| lists.openwall.net | lists / announce owl-users owl-dev john-users john-dev passwdqc-users yescrypt popa3d-users / oss-security kernel-hardening musl sabotage tlsify passwords / crypt-dev xvendor / Bugtraq Full-Disclosure linux-kernel linux-netdev linux-ext4 linux-hardening linux-cve-announce PHC | |
|
Open Source and information security mailing list archives
| ||
|
Date: Wed, 4 Mar 2015 07:25:15 -0800
From: "Paul E. McKenney" <paulmck@...ux.vnet.ibm.com>
To: Boris Ostrovsky <boris.ostrovsky@...cle.com>
Cc: linux-kernel@...r.kernel.org, mingo@...nel.org,
laijs@...fujitsu.com, dipankar@...ibm.com,
akpm@...ux-foundation.org, mathieu.desnoyers@...icios.com,
josh@...htriplett.org, tglx@...utronix.de, peterz@...radead.org,
rostedt@...dmis.org, dhowells@...hat.com, edumazet@...gle.com,
dvhart@...ux.intel.com, fweisbec@...il.com, oleg@...hat.com,
bobby.prani@...il.com, x86@...nel.org,
Konrad Rzeszutek Wilk <konrad.wilk@...cle.com>,
David Vrabel <david.vrabel@...rix.com>,
xen-devel@...ts.xenproject.org
Subject: Re: [PATCH tip/core/rcu 02/20] x86: Use common
outgoing-CPU-notification code
On Wed, Mar 04, 2015 at 09:55:11AM -0500, Boris Ostrovsky wrote:
> On 03/04/2015 09:43 AM, Paul E. McKenney wrote:
> >On Tue, Mar 03, 2015 at 02:31:51PM -0800, Paul E. McKenney wrote:
> >>On Tue, Mar 03, 2015 at 05:06:50PM -0500, Boris Ostrovsky wrote:
> >>>On 03/03/2015 04:26 PM, Paul E. McKenney wrote:
> >>>>On Tue, Mar 03, 2015 at 03:13:07PM -0500, Boris Ostrovsky wrote:
> >>>>>On 03/03/2015 02:42 PM, Paul E. McKenney wrote:
> >>>>>>On Tue, Mar 03, 2015 at 02:17:24PM -0500, Boris Ostrovsky wrote:
> >>>>>>>On 03/03/2015 12:42 PM, Paul E. McKenney wrote:
> >>>>>>>> }
> >>>>>>>>@@ -511,7 +508,8 @@ static void xen_cpu_die(unsigned int cpu)

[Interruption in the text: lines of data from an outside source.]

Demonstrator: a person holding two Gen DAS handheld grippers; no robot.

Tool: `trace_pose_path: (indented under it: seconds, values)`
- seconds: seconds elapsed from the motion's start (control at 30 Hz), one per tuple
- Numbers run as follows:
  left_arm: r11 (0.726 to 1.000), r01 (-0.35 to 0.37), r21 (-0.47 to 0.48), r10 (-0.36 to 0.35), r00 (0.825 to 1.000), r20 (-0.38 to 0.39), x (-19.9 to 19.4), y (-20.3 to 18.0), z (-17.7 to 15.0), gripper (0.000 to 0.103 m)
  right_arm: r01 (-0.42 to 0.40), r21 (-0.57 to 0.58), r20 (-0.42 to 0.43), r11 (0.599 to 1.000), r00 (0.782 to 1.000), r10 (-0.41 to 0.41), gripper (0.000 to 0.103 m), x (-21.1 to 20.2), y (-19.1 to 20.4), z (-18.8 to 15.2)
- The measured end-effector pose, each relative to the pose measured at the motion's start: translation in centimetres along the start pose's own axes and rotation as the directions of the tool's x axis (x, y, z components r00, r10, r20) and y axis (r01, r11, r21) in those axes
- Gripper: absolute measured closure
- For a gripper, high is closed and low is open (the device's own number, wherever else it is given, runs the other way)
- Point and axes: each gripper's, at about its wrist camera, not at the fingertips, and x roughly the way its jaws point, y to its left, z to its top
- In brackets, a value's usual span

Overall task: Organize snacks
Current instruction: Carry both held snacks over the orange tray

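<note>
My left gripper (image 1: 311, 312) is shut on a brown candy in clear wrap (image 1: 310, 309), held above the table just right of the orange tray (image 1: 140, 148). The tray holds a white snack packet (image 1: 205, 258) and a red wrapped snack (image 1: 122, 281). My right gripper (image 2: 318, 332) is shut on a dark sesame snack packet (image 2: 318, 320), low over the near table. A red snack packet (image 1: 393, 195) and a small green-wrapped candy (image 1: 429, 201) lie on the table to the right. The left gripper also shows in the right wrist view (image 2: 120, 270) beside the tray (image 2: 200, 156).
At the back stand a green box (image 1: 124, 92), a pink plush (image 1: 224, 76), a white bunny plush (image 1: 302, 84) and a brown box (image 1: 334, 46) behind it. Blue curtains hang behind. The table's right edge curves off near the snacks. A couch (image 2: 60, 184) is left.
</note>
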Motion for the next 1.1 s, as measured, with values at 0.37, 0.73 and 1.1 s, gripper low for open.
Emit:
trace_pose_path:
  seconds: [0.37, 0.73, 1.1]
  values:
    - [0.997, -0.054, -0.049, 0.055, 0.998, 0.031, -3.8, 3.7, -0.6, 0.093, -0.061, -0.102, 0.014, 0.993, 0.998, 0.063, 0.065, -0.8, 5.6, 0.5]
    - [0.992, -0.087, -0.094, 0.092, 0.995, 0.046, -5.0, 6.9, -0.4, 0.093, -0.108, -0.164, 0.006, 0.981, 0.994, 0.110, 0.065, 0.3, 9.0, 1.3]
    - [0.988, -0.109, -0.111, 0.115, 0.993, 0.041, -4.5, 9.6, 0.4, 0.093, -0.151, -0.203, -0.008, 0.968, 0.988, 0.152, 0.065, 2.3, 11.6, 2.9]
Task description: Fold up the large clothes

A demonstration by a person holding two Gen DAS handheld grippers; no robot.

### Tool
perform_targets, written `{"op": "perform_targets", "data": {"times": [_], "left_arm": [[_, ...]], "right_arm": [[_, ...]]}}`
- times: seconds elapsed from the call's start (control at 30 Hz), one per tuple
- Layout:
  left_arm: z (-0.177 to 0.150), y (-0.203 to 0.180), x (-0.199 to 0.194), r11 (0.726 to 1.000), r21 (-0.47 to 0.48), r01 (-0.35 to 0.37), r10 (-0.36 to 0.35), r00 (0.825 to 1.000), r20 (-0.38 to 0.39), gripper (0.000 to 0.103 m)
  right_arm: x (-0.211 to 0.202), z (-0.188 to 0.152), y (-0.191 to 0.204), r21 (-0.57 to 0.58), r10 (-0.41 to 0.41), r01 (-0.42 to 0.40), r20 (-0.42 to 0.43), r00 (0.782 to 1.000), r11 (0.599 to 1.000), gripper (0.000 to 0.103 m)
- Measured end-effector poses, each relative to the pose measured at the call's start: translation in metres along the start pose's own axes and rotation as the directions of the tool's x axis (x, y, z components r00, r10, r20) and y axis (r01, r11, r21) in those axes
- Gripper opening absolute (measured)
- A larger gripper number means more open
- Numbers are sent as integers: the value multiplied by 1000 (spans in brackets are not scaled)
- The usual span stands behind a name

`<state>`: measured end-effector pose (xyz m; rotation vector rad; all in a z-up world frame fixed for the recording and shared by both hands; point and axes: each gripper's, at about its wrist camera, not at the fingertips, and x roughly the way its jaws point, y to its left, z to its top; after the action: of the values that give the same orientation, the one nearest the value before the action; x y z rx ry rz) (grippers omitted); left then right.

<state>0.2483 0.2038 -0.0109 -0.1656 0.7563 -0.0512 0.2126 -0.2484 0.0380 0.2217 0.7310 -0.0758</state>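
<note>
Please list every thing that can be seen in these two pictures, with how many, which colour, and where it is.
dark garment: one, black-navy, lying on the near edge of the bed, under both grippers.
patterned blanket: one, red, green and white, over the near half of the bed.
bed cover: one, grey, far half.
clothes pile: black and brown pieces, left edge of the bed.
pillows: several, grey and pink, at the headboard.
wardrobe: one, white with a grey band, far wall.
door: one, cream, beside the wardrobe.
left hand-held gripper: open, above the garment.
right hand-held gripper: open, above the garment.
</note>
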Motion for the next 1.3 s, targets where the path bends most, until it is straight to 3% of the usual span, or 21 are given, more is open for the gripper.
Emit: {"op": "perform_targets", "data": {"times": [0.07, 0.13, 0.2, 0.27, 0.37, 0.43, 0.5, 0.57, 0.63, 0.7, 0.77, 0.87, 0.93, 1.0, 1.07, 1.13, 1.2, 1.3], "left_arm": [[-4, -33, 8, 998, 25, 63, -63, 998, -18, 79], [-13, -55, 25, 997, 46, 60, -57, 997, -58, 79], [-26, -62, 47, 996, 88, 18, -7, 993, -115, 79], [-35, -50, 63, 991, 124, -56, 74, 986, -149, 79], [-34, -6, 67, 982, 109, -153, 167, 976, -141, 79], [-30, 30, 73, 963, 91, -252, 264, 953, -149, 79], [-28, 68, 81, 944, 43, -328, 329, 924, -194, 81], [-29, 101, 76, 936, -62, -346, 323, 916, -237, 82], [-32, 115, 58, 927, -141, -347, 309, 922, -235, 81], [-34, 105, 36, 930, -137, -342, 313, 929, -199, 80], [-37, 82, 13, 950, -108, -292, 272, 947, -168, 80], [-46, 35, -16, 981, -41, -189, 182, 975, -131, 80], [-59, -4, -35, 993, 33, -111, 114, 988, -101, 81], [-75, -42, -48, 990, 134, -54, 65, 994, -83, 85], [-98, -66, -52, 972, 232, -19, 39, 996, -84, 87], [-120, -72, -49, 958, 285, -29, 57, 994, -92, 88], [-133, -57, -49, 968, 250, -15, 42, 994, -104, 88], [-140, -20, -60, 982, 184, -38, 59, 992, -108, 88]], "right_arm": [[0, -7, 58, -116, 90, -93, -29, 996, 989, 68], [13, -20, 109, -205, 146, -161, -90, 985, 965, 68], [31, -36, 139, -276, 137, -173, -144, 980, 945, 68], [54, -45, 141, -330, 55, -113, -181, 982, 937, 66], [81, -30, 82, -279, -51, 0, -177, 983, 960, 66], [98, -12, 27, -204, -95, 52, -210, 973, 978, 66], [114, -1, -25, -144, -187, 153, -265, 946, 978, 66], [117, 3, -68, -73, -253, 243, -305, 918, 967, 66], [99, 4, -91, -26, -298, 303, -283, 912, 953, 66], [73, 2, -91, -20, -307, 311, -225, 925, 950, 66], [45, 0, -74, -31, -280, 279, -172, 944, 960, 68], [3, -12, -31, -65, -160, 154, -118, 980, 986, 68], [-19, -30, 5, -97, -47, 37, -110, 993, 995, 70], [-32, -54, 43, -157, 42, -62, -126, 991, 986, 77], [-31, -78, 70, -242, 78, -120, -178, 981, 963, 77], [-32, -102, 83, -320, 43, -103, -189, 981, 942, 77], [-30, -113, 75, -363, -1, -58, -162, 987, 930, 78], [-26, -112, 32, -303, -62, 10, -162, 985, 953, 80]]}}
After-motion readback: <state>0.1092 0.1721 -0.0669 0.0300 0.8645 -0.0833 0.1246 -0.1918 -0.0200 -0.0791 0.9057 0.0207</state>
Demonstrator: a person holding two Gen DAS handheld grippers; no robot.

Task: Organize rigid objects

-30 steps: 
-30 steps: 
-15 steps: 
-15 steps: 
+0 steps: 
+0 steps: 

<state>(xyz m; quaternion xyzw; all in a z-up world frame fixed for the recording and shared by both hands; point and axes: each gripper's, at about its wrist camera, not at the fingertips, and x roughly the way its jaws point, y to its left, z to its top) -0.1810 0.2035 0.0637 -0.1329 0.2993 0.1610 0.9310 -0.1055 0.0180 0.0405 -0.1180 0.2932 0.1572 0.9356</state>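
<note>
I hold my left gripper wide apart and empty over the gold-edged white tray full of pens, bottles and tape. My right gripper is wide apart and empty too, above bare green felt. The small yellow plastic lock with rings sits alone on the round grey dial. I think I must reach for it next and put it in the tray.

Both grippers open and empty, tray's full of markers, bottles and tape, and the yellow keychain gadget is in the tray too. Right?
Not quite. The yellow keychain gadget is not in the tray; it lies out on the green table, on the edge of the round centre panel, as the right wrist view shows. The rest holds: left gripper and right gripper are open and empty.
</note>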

> >>>>>>>> schedule_timeout(HZ/10);
> >>>>>>>> }
> >>>>>>>>- cpu_die_common(cpu);
> >>>>>>>>+ (void)cpu_wait_death(cpu, 5);
> >>>>>>>>+ /* FIXME: Are the below calls really safe in case of timeout? */
> >>>>>>>Not for HVM guests (PV guests will only reach this point after
> >>>>>>>target cpu has been marked as down by the hypervisor).
> >>>>>>>
> >>>>>>>We need at least to have a message similar to what native_cpu_die()
> >>>>>>>prints on cpu_wait_death() failure. And I think we should not call
> >>>>>>>the two routines below (three, actually --- there is also
> >>>>>>>xen_teardown_timer() below, which is not part of the diff).
> >>>>>>>
> >>>>>>>-boris
> >>>>>>>
> >>>>>>>
> >>>>>>>> xen_smp_intr_free(cpu);
> >>>>>>>> xen_uninit_lock_cpu(cpu);
> >>>>>>So something like this, then?
> >>>>>>
> >>>>>> if (cpu_wait_death(cpu, 5)) {
> >>>>>> xen_smp_intr_free(cpu);
> >>>>>> xen_uninit_lock_cpu(cpu);
> >>>>>> xen_teardown_timer(cpu);
> >>>>>> }
> >>>>> else
> >>>>> pr_err("CPU %u didn't die...\n", cpu);
> >>>>>
> >>>>>
> >>>>>>Easy change for me to make if so!
> >>>>>>
> >>>>>>Or do I need some other check for HVM-vs.-PV guests, and, if so, what
> >>>>>>would that check be? And also if so, is it OK to online a PV guest's
> >>>>>>CPU that timed out during its previous offline?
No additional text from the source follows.